In southern Gaza, MSF is also responding to malnutrition. “In Al-Aqsa hospital [in Gaza’s middle area], there was a terrible situation where the teams there were having to decide between whether to give beds to trauma patients or to give them to malnourished kids,” said Christopher Lockyear, MSF International Secretary during his visit to Gaza in March 2024. 

“Children are extremely scared. We are hearing a lot of stories of children not sleeping, having insomnia for months, having nightmares of losing their families.”

Dr. Audrey McMahon, MSF child and adolescent psychiatrist (March 2024)

The psychological toll of war and forced displacement on children’s emotional wellbeing in Gaza is immense. In conversations with MSF psychiatrists, children describe their exposure to extremely traumatic events and feeling no sense of safety or security.

MSF offers support for children experiencing high psychological stress and trauma, including through play, storytelling and art-based activities. Many children are using drawings and storytelling to process and try to make sense of their situations; and to bring some sense of normal in the absolute abnormal.

“The children themselves have begun to question their belonging to humanity. We have to ask ourselves – is this the world we want children to grow in? Is that the world we want for them?” says Dr. Audrey McMahon.  

“Those two little girls were the life and soul of the hospital, cheerleading other patients.”

Christopher Lockyear, MSF secretary general (March 2024)

Despite the horrors they are forced to endure in Gaza, MSF has also directly witnessed the resilience children carry and shine on their loved ones despite all odds. After recently returning from Gaza, MSF secretary general Christopher Lockyear described witnessing two young girls cheering on patients to support their recoveries at Rafah Indonesian Hospital and a six-year old boy holding on to his father tightly while receiving physiotherapy on his injured leg.

Similarly, Dr.
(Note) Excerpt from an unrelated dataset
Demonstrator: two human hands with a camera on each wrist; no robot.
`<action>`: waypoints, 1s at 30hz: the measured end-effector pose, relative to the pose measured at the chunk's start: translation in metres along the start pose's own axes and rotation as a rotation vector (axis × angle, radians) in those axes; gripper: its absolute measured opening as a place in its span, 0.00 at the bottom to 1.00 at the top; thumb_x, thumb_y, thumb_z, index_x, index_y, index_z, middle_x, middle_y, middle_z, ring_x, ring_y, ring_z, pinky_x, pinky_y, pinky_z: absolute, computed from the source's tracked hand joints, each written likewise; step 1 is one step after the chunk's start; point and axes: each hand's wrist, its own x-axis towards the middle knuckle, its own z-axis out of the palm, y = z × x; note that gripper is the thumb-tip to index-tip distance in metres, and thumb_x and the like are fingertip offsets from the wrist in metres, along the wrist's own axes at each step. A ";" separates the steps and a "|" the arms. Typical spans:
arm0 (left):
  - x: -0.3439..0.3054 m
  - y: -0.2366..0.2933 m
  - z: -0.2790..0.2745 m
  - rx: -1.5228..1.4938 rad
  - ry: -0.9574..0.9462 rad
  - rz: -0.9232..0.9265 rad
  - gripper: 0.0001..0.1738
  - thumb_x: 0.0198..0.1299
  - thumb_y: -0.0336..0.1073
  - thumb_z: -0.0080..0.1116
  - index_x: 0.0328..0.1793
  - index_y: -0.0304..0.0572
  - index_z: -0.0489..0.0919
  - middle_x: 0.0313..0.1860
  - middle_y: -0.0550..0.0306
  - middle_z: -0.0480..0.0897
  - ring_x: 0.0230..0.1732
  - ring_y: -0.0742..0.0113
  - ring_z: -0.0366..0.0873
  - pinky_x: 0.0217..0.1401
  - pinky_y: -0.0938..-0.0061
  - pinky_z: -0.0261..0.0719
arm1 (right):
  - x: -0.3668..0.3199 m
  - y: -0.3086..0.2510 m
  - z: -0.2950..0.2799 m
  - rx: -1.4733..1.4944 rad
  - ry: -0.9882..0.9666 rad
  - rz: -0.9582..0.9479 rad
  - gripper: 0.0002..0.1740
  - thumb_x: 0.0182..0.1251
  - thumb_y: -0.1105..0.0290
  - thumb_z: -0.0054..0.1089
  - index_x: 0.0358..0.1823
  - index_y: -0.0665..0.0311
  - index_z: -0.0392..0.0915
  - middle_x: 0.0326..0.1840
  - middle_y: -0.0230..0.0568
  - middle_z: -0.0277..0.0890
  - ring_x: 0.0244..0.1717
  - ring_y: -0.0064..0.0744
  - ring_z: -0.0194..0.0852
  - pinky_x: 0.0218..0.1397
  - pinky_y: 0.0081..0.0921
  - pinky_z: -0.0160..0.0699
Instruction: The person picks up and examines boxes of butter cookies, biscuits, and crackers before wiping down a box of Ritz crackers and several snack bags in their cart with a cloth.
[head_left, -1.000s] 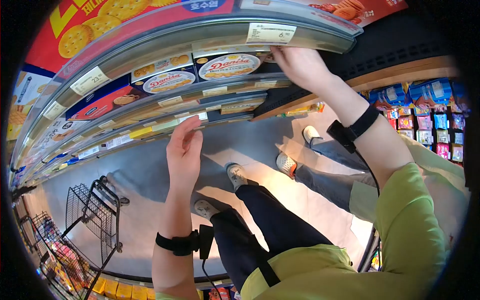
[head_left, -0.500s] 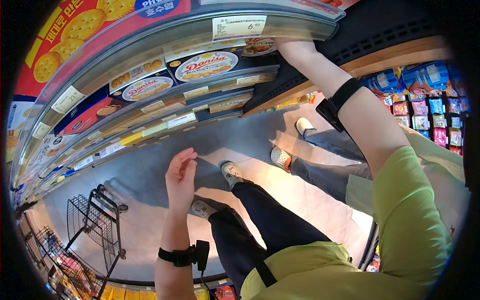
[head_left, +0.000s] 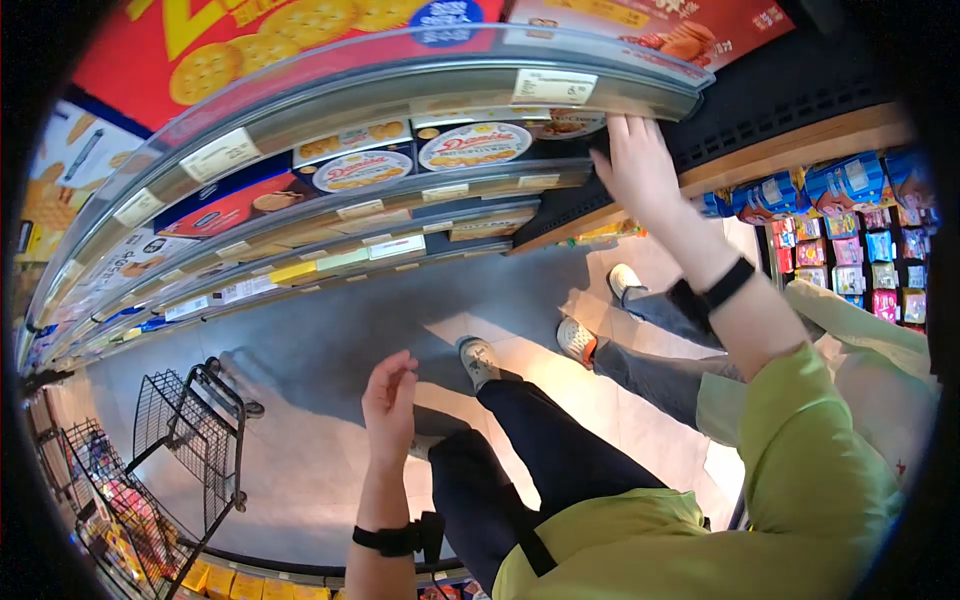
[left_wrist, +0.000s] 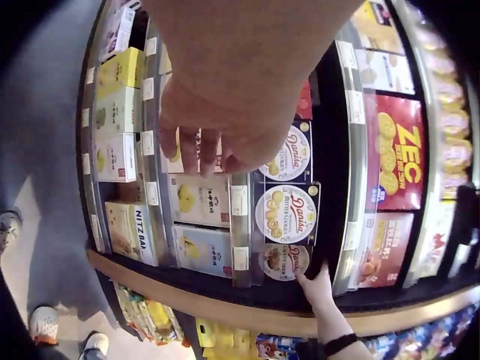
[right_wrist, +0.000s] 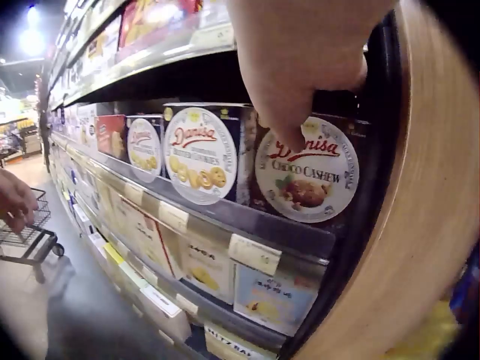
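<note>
My right hand [head_left: 642,168] is at the end of a shelf, fingers extended beneath the ledge above and thumb spread to the side. In the right wrist view its thumb overlaps the upper front of a dark Danisa choco cashew cookie box [right_wrist: 309,180]; the other fingers are partly hidden. To that box's left stand blue Danisa butter cookie boxes [head_left: 475,147] with round white labels. My left hand [head_left: 392,398] hangs over the floor in front of the shelves, its fingers loosely bent and holding nothing. In its wrist view it overlaps the lower shelf rows.
A price-tagged shelf ledge [head_left: 420,85] overhangs the cookie boxes. A wooden side panel [head_left: 800,145] closes the shelf's right end. A black wire shopping cart [head_left: 190,430] stands on the floor at left. Another person's legs [head_left: 650,375] are at right, near hanging snack packs [head_left: 850,250].
My right hand reached deeper over the choco cashew box half a second ago, then drew back toward me. My left hand has lowered away from the shelves.
</note>
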 end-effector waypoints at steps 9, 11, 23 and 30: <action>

McMahon describes how hope and grief is interwoven in children’s artwork conveying their experiences in Gaza: “There are kind of two worlds: a world made of yellow, with beautiful houses and a shining sun; and a world made of red, with dismantled body parts taken down to pieces….It’s like there is a before and an after in this drawing. The world of the sun, and the chosen colour was yellow, a colour of light, of joy.”

These stories are a mere glimpse at childhood right now in Gaza – characterized by unthinkable horrors and trauma but also a relentless hope for a better future.  

MSF continues to call for a sustained and immediate ceasefire in Gaza.